Ardian, Orange, EDF, Capgemini rejoignent AION pour créer une “gigafactory” AI
L’Europe accélère dans la bataille des infrastructures d’intelligence artificielle. Ardian, Orange, EDF, Capgemini, ainsi qu’Artefact, Bull, Groupe iliad et Scaleway annoncent leur alliance au sein du consortium AION pour porter une candidature française dans le cadre du programme européen des AI Gigafactories.
Derrière cette annonce se joue bien davantage qu’un projet de data center. Le consortium entend construire une infrastructure de calcul de nouvelle génération capable d’alimenter les besoins croissants des entreprises européennes en matière d’entraînement, d’inférence et d’exploitation de modèles d’intelligence artificielle. Le communiqué évoque explicitement la nécessité d’accéder à une « puissance de calcul massive, disponible, compétitive et souveraine ».
Le projet reflète une évolution profonde de la géographie du pouvoir dans l’IA. Pendant plusieurs années, la compétition s’est principalement concentrée sur les modèles et les applications. Désormais, l’avantage compétitif se situe de plus en plus dans la maîtrise des couches physiques : GPU, énergie, réseaux, refroidissement, cloud souverain et infrastructures critiques. Les grandes plateformes américaines investissent déjà des dizaines de milliards de dollars par an pour sécuriser leurs capacités de calcul. L’Europe tente désormais de réduire son retard.
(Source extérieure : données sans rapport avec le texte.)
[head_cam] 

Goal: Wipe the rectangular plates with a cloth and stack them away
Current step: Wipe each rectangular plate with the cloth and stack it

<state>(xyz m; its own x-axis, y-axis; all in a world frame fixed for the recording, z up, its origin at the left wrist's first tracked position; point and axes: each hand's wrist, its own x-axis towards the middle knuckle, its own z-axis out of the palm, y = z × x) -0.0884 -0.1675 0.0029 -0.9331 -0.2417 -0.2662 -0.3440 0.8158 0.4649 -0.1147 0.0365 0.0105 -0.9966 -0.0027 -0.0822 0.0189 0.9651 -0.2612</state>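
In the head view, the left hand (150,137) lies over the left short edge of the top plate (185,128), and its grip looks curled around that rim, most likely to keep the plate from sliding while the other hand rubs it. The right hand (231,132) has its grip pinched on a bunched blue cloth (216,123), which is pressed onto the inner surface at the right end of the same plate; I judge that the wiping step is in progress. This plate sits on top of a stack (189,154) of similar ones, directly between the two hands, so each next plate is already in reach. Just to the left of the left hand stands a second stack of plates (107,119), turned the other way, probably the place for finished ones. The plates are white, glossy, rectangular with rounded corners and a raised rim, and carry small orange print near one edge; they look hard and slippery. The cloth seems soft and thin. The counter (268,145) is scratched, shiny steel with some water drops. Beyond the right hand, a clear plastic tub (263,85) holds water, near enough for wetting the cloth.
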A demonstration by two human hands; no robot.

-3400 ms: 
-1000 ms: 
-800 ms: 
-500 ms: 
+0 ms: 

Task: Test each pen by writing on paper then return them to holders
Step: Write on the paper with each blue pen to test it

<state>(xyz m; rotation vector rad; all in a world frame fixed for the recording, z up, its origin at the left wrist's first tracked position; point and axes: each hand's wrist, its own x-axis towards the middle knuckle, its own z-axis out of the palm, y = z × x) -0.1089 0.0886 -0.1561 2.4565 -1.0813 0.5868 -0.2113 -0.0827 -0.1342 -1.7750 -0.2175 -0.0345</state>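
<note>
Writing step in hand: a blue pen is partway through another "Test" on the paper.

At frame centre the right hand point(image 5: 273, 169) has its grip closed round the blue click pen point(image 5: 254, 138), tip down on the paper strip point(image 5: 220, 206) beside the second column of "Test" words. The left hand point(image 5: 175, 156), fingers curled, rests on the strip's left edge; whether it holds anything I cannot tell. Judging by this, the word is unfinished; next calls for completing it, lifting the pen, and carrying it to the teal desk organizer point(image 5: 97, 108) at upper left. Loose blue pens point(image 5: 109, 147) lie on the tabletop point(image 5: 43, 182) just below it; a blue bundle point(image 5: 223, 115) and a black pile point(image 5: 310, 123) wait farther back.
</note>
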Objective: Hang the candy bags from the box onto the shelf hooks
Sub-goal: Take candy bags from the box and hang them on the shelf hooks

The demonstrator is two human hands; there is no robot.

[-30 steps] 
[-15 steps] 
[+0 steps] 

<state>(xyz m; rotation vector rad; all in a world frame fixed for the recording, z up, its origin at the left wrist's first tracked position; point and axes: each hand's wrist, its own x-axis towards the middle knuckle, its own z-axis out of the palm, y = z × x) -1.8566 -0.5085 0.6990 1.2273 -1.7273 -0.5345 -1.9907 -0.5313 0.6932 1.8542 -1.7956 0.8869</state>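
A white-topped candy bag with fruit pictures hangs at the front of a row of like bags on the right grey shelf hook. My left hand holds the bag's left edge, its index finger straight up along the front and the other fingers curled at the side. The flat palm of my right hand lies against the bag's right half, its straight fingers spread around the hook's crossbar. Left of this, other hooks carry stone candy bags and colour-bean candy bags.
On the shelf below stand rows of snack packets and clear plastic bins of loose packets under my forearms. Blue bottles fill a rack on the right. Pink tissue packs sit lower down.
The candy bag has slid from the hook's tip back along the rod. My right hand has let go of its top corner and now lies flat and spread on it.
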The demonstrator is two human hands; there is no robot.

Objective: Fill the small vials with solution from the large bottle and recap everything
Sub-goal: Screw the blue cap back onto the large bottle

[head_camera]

La composition du consortium AION illustre cette convergence industrielle. EDF apporte l’avantage énergétique français, fondé sur une électricité bas carbone et pilotable issue principalement du nucléaire et de l’hydraulique. Orange, iliad et Scaleway incarnent les infrastructures cloud et télécoms. Bull apporte son expertise historique dans le calcul haute performance et les supercalculateurs. Capgemini et Artefact représentent quant à eux la couche d’intégration opérationnelle et de déploiement des usages IA dans les entreprises. Ardian joue enfin un rôle central sur le financement d’infrastructures massives à long terme.
Le projet s’inscrit dans une logique de souveraineté technologique assumée. Le consortium insiste sur quatre piliers : performance, confiance, ouverture et responsabilité. Derrière cette terminologie apparaît une doctrine européenne désormais bien identifiée : éviter que les entreprises européennes dépendent exclusivement des hyperscalers américains pour accéder aux capacités critiques de calcul IA.
Cette ambition passe aussi par la constitution d’un écosystème élargi. Le consortium cite notamment Hugging Face, INRIA, GENCI, Kyutai, Quandela, LightOn, SiPearl ou encore VSORA parmi les partenaires susceptibles de contribuer au projet. L’objectif est clair : couvrir progressivement toute la chaîne de valeur, depuis les semi-conducteurs jusqu’aux modèles et aux usages industriels.
Le positionnement énergétique constitue l’un des points les plus stratégiques du projet. EDF rappelle que la France bénéficie d’une électricité « compétitive, souveraine et bas carbone ». Dans l’économie de l’IA, cet avantage devient déterminant. À mesure que les modèles gagnent en taille et que l’inférence explose, la disponibilité énergétique devient une variable aussi critique que l’accès aux GPU. La France cherche ainsi à transformer son avantage nucléaire en avantage infrastructurel pour l’IA européenne.
Les déclarations des dirigeants traduisent également une montée en puissance du discours souverainiste dans l’industrie numérique européenne. Thomas Reynaud, directeur général du Groupe iliad, affirme ainsi que « dans un monde où les capacités de calcul deviennent un levier de puissance, l’Europe ne peut pas accepter de dépendre d’infrastructures conçues, financées et opérées ailleurs ». De son côté, Christel Heydemann, directrice générale d’Orange, évoque la nécessité d’une « ambition collective d’une IA européenne puissante, ouverte et inclusive ».
Le terme même de « gigafactory » révèle le changement de paradigme en cours. L’IA est désormais pensée comme une infrastructure industrielle lourde nécessitant énergie, foncier, capital patient et coordination politique. Une logique qui rapproche davantage cette industrie des réseaux électriques ou des semi-conducteurs que du logiciel traditionnel.
À ce stade, le consortium ne détaille toutefois ni les volumes d’investissement envisagés, ni les capacités GPU ciblées, ni les futurs partenaires technologiques matériels. Mais l’annonce marque déjà un tournant : la France ne veut plus seulement participer à l’économie de l’IA par les usages ou les startups. Elle cherche désormais à contrôler une partie des infrastructures qui rendront cette économie possible.